I haven’t always given exam study guides, but I’d say more often than not I have done so. In addition, sometimes I’ve given credit for kids “completing” a study guide. Usually that credit took the form of extra points on their earned exam grade. But in recent years I’ve grown frustrated both by the study guide and the bonus points, and I set out this year to do something different.
I didn’t feel like I could go cold turkey and not give some kind of bonus opportunity. It seems like many teachers around my school give study guides, and I can understand why. When the exam makes up 20% of the semester grade, you want to give a bit of cushion and wiggle room for a student. Also, many teachers see their study guides as just that – guides that help students prepare for the exam. Since so many in my school do give some kind of bonus opportunity, I felt like it was kind of expected, even though I’m not forced to do so and some teachers do not.
While in chemistry and mathematics, you can give study guides where students practice solving problems, in history, this is a little more difficult to do. Most history study guides I’ve seen amount to a list of terms and possible short answer or essay questions. Students who define the terms and answer the questions may get points on their exam. I always had problems with this method, but I admit to having used it in the past. First, it forces students to study in a specific way that may or may not be the best method for him or her. They spend all this time completing a study guide, and since that’s not the best way for them to learn the material, they learn very little for all the time spent. Second, defining terms doesn’t require students to think deeply about the material. And finally, in this day and age, there’s too many ways to copy and share work that is not one’s own. So no more history study guides for me.*
I was left in a bind. I wanted to provide a bonus opportunity. I wanted to tie it closely in to what we were studying. I wanted it to be authentic. I didn’t want it to be too time-consuming or onerous since I wanted them to spend time studying in the ways that worked for them. I also started to think that something active might be good since around exam time students spend so much time just sitting and staring at paper and screens. What to do? Make them dance.
This semester my students learned and performed “The Charleston” as their exam bonus opportunity. It seemed to fit all my requirements and then some. They had to learn at least 3 different steps of the dance and film themselves performing those steps for a certain length of time. The results were at times hilarious, at times endearing, at times surprising. The truth of the matter is that the amount of bonus points given for this were minimal when calculating the semester average rather than just the exam grade. I’m sure some of the students figured this out, but it didn’t stop most of them from giving it a go. I’m so glad they did. Whether or not they remember what the Payne-Aldrich Tariff did, I think they will remember learning and dancing “The Charleston.

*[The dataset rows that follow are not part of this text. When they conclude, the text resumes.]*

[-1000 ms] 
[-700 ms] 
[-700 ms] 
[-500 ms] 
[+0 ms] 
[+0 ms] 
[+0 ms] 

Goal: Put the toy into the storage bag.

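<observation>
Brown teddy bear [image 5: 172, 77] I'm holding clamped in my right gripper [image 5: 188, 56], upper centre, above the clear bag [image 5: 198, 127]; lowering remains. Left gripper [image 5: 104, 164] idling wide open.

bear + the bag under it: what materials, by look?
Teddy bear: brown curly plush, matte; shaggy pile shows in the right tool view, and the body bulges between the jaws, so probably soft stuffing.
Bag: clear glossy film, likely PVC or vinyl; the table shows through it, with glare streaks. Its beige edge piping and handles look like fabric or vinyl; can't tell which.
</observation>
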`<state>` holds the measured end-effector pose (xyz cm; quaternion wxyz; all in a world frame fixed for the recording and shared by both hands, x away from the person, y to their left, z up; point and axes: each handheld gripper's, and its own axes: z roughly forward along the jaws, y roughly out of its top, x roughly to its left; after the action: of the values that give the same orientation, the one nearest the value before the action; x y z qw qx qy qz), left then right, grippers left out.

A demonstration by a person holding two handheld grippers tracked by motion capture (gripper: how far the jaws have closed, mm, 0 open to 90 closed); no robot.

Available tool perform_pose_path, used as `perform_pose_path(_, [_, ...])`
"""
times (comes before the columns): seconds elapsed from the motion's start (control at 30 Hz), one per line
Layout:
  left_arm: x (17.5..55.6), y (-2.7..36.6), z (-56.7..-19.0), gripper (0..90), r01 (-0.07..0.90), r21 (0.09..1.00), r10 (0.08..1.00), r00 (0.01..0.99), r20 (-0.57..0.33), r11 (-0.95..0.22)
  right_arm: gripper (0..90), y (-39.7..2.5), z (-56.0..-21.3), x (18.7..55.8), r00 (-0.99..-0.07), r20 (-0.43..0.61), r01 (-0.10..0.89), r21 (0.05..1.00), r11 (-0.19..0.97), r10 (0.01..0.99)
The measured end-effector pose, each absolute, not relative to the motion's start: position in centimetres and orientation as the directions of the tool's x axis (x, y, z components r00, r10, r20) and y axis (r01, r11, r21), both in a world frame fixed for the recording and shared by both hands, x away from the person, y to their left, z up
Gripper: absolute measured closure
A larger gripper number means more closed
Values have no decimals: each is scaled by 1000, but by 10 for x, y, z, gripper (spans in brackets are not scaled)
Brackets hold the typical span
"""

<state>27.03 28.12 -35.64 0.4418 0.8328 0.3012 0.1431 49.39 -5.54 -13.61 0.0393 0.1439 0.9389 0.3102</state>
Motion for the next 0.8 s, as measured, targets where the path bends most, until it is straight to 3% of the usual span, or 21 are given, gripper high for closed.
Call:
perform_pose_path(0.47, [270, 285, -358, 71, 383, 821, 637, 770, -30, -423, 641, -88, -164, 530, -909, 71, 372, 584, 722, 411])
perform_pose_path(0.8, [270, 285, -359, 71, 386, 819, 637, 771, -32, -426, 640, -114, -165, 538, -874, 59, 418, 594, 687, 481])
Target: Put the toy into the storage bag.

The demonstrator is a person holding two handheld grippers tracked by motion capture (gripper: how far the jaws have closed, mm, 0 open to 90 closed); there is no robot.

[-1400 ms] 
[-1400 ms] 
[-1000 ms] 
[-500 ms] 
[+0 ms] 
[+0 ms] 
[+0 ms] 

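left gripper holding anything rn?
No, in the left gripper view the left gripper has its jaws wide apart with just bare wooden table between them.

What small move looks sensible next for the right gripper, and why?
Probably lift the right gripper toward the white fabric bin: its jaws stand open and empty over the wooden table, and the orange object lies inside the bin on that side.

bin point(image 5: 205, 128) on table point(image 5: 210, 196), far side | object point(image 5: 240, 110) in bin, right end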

*This was not a popular decision amongst the students. Even though we review after each unit throughout the semester, they wanted that darn list of terms. By not giving this out though, I witnessed students getting themselves organized, talking about how they were going to tackle studying for the history exam, and coming up with their own study methods. Even if this didn’t always work out for the students, they were learning how to study and how not to study throughout the process in a way that they would not have if I’d handed them a study guide. In assessing their exams, I took into account the fact that I did not give a study guide and that they were on their own.